-- EXERCISE OBJECTIVE --
Going down the listing below, print exactly each line from the one with "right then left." up to and including the one with "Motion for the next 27", and skip the rest.

-- DATA UNDER STUDY --
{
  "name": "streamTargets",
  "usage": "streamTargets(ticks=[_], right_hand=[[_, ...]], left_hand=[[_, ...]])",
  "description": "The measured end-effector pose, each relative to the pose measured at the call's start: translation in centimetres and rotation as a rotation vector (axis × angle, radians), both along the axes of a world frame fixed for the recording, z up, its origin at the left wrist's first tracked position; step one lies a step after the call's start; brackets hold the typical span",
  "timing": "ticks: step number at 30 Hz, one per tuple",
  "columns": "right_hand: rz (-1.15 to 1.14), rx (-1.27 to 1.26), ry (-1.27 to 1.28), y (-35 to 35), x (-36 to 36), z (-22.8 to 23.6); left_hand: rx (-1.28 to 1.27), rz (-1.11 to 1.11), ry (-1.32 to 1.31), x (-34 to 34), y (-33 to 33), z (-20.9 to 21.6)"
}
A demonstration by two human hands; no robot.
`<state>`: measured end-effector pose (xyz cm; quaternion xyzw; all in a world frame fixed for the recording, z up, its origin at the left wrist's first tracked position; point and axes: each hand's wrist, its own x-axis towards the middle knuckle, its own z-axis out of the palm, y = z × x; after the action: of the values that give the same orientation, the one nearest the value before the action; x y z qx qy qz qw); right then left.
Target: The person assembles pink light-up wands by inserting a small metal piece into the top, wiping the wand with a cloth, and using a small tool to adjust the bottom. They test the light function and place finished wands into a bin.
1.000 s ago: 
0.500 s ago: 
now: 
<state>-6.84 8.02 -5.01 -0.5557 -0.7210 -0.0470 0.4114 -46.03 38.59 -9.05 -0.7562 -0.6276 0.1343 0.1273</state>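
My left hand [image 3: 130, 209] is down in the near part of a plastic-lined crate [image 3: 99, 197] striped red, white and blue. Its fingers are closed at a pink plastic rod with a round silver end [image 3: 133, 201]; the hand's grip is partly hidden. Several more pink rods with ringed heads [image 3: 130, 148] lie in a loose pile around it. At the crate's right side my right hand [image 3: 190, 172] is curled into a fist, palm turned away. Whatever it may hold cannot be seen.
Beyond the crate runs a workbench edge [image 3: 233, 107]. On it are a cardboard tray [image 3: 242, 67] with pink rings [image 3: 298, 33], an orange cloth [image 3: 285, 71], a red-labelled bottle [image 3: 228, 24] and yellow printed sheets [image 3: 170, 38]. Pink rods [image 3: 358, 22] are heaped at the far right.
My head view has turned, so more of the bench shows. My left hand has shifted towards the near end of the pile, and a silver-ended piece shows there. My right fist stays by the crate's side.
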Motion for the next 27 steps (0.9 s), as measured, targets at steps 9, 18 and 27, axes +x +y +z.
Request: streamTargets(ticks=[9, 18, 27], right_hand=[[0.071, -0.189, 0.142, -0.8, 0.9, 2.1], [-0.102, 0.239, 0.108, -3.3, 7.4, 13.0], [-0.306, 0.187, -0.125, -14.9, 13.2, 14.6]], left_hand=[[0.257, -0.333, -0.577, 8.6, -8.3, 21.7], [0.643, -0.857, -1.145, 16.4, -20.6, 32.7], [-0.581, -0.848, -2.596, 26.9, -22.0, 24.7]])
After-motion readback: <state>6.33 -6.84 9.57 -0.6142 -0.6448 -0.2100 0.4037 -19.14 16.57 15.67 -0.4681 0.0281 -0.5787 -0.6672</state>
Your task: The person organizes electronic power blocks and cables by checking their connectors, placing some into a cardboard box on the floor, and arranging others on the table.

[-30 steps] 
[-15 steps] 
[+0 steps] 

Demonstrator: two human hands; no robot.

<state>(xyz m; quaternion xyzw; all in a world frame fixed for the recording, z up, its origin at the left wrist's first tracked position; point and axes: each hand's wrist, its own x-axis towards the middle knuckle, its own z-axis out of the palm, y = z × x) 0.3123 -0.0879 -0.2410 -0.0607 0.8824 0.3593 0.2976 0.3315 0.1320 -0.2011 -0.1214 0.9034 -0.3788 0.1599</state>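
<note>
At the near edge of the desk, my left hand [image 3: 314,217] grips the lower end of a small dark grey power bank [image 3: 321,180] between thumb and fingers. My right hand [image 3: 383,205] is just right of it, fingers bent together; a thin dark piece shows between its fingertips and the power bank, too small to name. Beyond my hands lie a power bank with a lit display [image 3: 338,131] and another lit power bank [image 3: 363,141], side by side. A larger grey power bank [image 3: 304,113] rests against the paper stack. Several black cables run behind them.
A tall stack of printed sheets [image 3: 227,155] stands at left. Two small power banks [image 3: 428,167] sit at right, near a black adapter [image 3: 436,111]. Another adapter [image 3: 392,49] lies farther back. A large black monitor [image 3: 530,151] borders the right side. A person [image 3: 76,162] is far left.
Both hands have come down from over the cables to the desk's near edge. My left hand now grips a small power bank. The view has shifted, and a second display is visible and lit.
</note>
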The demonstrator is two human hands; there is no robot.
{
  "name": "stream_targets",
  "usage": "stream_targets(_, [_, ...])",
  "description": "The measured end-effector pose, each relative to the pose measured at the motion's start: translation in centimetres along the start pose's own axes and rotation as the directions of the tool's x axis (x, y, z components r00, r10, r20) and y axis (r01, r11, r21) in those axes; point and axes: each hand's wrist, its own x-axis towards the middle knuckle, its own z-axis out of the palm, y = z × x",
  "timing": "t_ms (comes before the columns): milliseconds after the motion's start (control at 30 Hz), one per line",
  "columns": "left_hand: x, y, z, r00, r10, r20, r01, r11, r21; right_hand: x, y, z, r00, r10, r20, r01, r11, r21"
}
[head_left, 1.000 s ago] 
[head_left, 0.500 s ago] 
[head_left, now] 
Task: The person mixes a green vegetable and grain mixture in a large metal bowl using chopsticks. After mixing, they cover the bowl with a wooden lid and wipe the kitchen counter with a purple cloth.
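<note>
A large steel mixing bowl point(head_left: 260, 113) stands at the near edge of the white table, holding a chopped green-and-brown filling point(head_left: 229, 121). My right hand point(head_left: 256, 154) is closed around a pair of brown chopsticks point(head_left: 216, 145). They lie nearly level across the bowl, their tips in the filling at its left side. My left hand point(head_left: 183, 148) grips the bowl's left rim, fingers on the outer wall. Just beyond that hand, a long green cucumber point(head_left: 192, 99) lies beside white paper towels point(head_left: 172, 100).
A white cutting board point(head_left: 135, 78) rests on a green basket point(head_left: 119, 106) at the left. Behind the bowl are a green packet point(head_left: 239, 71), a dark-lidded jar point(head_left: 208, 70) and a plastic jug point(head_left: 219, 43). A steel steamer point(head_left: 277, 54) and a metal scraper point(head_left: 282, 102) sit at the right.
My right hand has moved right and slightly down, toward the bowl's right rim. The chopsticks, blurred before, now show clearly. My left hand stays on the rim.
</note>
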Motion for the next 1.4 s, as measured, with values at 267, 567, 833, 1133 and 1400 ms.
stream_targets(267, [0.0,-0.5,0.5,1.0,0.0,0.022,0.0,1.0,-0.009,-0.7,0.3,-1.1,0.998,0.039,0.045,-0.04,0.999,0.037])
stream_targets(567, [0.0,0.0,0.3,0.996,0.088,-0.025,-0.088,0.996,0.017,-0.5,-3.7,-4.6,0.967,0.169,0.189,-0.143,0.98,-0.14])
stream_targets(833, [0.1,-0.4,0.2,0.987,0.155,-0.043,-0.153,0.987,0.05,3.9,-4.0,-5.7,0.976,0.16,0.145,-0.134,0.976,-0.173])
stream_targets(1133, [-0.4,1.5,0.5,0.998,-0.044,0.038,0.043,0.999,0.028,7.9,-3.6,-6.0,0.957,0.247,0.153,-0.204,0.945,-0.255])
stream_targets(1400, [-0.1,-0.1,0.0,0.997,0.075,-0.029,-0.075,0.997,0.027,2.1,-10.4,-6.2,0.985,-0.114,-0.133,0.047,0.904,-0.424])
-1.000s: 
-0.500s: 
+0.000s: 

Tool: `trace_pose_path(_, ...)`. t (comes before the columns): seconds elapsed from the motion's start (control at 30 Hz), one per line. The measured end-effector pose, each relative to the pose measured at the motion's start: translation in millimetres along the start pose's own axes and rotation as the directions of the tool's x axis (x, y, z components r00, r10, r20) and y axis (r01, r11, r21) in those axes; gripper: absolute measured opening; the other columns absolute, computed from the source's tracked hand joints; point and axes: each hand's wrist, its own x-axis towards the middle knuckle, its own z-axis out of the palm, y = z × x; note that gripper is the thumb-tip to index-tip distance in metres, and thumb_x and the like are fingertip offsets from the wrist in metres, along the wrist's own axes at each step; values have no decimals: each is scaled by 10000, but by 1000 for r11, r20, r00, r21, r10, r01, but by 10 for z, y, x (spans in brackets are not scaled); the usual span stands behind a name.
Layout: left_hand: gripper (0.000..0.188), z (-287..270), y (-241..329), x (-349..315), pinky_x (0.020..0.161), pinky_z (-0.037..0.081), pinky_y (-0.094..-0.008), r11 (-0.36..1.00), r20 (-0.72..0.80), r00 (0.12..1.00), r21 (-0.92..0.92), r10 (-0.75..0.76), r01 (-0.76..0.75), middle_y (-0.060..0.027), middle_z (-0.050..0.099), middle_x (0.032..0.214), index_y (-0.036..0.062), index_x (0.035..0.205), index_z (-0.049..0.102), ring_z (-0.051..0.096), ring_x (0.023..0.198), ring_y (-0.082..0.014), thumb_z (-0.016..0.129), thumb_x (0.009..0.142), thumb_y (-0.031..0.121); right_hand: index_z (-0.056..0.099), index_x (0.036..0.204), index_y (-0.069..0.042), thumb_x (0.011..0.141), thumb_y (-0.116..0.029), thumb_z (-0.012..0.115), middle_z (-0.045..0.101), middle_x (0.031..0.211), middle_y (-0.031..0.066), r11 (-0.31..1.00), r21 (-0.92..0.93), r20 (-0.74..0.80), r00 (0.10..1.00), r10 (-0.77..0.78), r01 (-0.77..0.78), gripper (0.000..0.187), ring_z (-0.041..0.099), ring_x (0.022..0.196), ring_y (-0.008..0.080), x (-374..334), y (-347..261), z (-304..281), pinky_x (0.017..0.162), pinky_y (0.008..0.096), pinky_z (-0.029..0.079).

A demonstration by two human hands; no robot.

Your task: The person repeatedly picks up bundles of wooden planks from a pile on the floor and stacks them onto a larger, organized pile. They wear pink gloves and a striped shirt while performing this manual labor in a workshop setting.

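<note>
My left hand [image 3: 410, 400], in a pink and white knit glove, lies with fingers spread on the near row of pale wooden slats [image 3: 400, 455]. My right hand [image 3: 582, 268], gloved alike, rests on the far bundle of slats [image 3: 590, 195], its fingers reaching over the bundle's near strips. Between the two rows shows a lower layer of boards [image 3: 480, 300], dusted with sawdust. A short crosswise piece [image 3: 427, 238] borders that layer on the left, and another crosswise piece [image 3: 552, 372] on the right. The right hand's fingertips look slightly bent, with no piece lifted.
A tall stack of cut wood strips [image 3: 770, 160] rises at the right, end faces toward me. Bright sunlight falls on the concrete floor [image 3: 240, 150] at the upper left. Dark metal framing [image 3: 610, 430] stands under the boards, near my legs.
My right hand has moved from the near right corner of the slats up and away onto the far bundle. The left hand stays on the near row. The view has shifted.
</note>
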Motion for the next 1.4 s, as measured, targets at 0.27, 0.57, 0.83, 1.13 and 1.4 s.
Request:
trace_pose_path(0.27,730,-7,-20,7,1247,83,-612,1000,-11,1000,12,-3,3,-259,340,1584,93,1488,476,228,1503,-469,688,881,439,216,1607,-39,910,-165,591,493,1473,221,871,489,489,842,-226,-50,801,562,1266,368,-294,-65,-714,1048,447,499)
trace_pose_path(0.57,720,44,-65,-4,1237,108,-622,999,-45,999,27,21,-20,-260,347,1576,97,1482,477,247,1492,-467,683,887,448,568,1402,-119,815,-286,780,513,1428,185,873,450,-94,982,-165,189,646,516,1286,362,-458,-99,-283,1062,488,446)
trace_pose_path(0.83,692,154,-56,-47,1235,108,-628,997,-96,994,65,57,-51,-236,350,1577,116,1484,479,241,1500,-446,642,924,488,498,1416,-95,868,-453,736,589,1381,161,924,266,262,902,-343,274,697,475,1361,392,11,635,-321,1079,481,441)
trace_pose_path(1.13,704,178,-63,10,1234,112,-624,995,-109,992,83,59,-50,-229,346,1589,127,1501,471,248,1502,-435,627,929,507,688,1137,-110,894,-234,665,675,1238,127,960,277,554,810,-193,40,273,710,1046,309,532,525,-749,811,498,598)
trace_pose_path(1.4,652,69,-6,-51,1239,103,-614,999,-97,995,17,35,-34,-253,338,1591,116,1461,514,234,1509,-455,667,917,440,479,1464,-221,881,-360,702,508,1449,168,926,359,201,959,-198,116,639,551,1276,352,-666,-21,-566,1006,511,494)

-- ANSWER FOR THE TASK --
`<state>`: measured end-effector pose (xyz cm; quaternion xyzw; all in a world frame fixed for the recording, z up, its origin at the left wrist's first tracked position; point and axes: each hand's wrist, its own x-axis towards the middle knuckle, its own z-axis out of the palm, y = z × x; after the action: of the values that give the same orientation, the one nearest the value before the action; x y z qx qy qz qw); right then left.
Target: The person assembles pink light-up wands by inserting a small metal piece into the top, wiping the wand with a cloth, and using a small tool to adjust the bottom. They test the light function and place finished wands into a bin.
1.000 s ago: 
0.500 s ago: 
now: 
<state>-6.84 8.02 -5.01 -0.5557 -0.7210 -0.0470 0.4114 -46.03 38.59 -9.05 -0.7562 -0.6276 0.1343 0.1273</state>
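My left hand [image 3: 130, 209] is down in the near part of a plastic-lined crate [image 3: 99, 197] striped red, white and blue. Its fingers are closed at a pink plastic rod with a round silver end [image 3: 133, 201]; the hand's grip is partly hidden. Several more pink rods with ringed heads [image 3: 130, 148] lie in a loose pile around it. At the crate's right side my right hand [image 3: 190, 172] is curled into a fist, palm turned away. Whatever it may hold cannot be seen.
Beyond the crate runs a workbench edge [image 3: 233, 107]. On it are a cardboard tray [image 3: 242, 67] with pink rings [image 3: 298, 33], an orange cloth [image 3: 285, 71], a red-labelled bottle [image 3: 228, 24] and yellow printed sheets [image 3: 170, 38]. Pink rods [image 3: 358, 22] are heaped at the far right.
My head view has turned, so more of the bench shows. My left hand has shifted towards the near end of the pile, and a silver-ended piece shows there. My right fist stays by the crate's side.
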Motion for the next 27 steps (0.9 s), as measured, targets at steps 9, 18 and 27, axes +x +y +z.

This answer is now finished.